As doenças são sempre doenças. Para mim, esta foi uma doença com um grau de dificuldade maior porque era desconhecida e para muita gente continua a ser desconhecida. Para mim foi um murro no estômago, como se costuma dizer, porque a primeira vez que eu escutei “hipertensão pulmonar” dentro do hospital, para mim foi muito complicado. Foi muito complicado porque mexeu muito comigo. Depois, com o tempo, a gente aprende a viver e tentar viver da melhor maneira dentro das nossas limitações, porque limita-nos muito e… a coisa tem corrido, pronto! Temos de saber, principalmente, viver com aquilo que temos.
Comigo todas as reações foram boas, porque como eu não sabia da doença, quem estava próximo de mim também não sabia. E ao não saber, quando eu fui alertado para o que tinha, como eram muito próximos também souberam. No trabalho ajudaram-me muito, porque não me deixavam fazer nada que pudesse ser prejudicial para a doença que eu tinha.
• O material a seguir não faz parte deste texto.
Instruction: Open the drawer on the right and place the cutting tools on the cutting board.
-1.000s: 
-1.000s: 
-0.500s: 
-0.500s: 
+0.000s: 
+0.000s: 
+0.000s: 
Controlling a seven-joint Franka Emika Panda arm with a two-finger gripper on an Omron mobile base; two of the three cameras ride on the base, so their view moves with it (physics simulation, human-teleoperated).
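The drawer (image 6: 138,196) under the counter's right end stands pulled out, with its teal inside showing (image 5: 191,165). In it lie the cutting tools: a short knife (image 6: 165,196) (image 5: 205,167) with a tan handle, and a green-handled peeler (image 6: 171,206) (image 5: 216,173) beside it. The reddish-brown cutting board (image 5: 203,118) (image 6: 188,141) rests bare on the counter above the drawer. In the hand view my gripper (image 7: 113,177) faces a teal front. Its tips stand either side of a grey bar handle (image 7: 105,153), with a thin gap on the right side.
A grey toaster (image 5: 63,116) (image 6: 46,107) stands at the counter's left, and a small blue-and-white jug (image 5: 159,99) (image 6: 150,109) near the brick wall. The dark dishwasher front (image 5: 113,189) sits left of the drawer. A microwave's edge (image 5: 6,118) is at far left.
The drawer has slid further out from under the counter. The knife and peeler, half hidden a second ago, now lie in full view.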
Eu trabalhava com vendas, não era um trabalho que eu não pudesse fazer, mas dentro da minha empresa, eles de tudo faziam para que eu tivesse o mínimo de esforço. E então consegui superar também nesse sentido.
Foi muito dificil e para a minha família eu acho que foi pior. Nós aprendemos mais a viver… e sofrer eles sofrem mais. Porque, é complicado, e depois de ter convivido com algumas pessoas que têm este tipo de doença que eu tive (ou diferente, mas no mesmo ramo da hipertensão pulmonar) eu sou um felizardo. Porque eu consegui ser operado, neste momento faço uma vida muito melhor que a que fazia há dez anos e…vou vivendo a minha vida!
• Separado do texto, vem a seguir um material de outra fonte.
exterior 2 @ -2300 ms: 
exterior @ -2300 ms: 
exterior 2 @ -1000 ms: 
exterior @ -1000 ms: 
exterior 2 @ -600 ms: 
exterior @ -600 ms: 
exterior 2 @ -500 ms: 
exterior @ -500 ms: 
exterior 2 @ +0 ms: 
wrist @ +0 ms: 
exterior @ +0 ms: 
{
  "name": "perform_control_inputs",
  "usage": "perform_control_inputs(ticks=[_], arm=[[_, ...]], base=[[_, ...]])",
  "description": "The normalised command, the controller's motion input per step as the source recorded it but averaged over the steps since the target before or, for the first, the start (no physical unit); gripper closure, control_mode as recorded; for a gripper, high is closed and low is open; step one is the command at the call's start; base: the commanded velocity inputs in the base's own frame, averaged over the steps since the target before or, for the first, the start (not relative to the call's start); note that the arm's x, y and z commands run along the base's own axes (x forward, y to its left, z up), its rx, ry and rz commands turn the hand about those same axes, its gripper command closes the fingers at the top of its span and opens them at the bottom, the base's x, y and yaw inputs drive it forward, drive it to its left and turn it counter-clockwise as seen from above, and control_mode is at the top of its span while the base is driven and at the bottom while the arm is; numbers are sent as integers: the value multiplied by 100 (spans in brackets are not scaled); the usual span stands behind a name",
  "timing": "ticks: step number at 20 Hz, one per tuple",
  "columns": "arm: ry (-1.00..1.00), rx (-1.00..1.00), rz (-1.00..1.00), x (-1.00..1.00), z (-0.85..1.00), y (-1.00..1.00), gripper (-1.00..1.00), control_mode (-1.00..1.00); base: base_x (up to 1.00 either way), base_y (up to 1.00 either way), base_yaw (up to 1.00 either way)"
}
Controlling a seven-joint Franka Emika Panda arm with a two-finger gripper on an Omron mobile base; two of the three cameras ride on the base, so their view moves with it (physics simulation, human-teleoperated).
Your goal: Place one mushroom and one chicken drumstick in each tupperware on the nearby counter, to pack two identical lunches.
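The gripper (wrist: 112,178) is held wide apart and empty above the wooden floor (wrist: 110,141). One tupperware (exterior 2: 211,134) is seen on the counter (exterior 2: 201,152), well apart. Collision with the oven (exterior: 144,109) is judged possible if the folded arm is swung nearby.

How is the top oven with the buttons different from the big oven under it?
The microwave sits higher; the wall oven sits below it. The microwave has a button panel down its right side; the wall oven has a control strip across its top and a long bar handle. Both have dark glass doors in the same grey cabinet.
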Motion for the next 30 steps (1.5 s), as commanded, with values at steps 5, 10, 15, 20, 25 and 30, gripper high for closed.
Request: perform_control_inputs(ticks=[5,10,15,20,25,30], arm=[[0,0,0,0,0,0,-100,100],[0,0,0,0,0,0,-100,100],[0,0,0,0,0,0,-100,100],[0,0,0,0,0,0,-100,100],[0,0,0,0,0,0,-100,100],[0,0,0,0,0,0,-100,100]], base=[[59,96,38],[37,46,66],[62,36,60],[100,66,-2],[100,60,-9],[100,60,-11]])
As próprias pessoas que eram mais próximas de mim aperceberam-se das minhas dificuldades. Como isto é complicado e eu não conseguia subir umas escadas, moro num terceiro andar e havia a dificuldade enorme se o meu elevador estivesse avariado para eu subir até ao terceiro, porque… eram cinquenta degraus que eu tinha de fazer e isso para mim seria a pior doença. Então as pessoas foram-se apercebendo pelam minha dificuldade e quando eu soube de tudo o que eu cheguei a saber, eles também souberam, porque eram pessoas que estavam muito próximas e também se preocupavam comigo.
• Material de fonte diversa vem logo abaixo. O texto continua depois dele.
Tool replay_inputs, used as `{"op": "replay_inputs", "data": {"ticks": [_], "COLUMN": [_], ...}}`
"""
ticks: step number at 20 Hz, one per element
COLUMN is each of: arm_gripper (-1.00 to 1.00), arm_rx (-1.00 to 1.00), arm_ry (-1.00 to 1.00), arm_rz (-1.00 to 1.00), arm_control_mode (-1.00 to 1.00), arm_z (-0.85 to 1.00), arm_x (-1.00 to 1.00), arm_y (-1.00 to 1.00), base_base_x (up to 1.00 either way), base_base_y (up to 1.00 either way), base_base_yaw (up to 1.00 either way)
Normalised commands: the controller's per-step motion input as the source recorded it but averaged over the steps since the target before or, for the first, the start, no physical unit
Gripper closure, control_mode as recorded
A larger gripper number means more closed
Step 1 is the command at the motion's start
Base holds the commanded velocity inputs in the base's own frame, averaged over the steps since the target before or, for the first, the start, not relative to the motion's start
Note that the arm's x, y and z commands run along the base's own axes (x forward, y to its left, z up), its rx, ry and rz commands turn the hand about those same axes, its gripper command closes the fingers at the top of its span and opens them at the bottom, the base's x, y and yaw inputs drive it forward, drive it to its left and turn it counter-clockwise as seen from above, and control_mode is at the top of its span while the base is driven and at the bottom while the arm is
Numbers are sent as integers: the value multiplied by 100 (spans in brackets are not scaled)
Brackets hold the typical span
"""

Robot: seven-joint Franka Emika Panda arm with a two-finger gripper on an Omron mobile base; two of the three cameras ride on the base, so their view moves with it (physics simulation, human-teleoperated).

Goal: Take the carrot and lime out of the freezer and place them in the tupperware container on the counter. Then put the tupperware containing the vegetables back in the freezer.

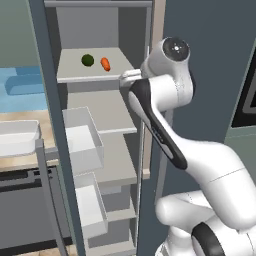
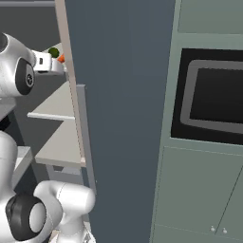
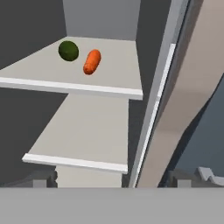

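Carrot point(image 3: 91, 61) lying flat on the upper freezer shelf point(image 3: 109, 72), ahead of and above the pincer point(image 3: 118, 178), a little to its left as seen along the hand. Long axis running from near-left to far-right in the hand view, tilted only slightly off the line of approach, so the pincer would probably need to close across the short width, from either side. Same carrot point(image 1: 105, 63) visible from the left base camera, toward the shelf's right half, and as an orange sliver point(image 2: 61, 58) past the hand from the right base camera.

Lime point(image 3: 68, 50) just beside the carrot, apart from it by a narrow gap, farther left and a touch deeper from the pincer; also seen at point(image 1: 87, 60) and point(image 2: 53, 52). Carrot the nearer of the two, hence the likelier first pick.

Pincer outside the freezer point(image 1: 100, 30), at the open front near the right door edge, well short of the shelf lip; fingertips barely rising at the bottom of the hand view, set wide apart, so judged open and holding nothing.

Tupperware container point(image 1: 17, 137) off to the pincer's left, on the counter point(image 1: 47, 125) beyond the open door point(image 1: 47, 100), nothing seen in it yet
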Motion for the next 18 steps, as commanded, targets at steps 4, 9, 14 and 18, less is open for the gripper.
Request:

A doença afetou-me principalmente uma coisa: a nossa capacidade. E eu que era uma pessoa que sempre fui muito ativo… o não poder fazer um determinado número de coisas afetou-me demais. Hoje tento, depois da operação, tentar recuperar esse tempo e provar a mim próprio e às pessoas que me ajudaram muito e poder ajudá-las também. E é assim…mas afetar, afetou-me muito, porque havia muito uma complicação que é você querer pegar em dois garrafões de água e não conseguir e ter força para subir ou para andar com dois garrafões de água na mão, ou ir a um supermercado e trazer esses dois garrafões até ao carro…era muito complicado! No meu trabalho, eu consegui fazer sempre o trabalho, porque como eu digo era um trabalho que era… não era difícil de ser feito. E para mim me ajudaria…tanto é que eu reformei-me e continuei a trabalhar depois da operação depois de estar reformado, porque me sentia melhor a trabalhar do que estar em casa.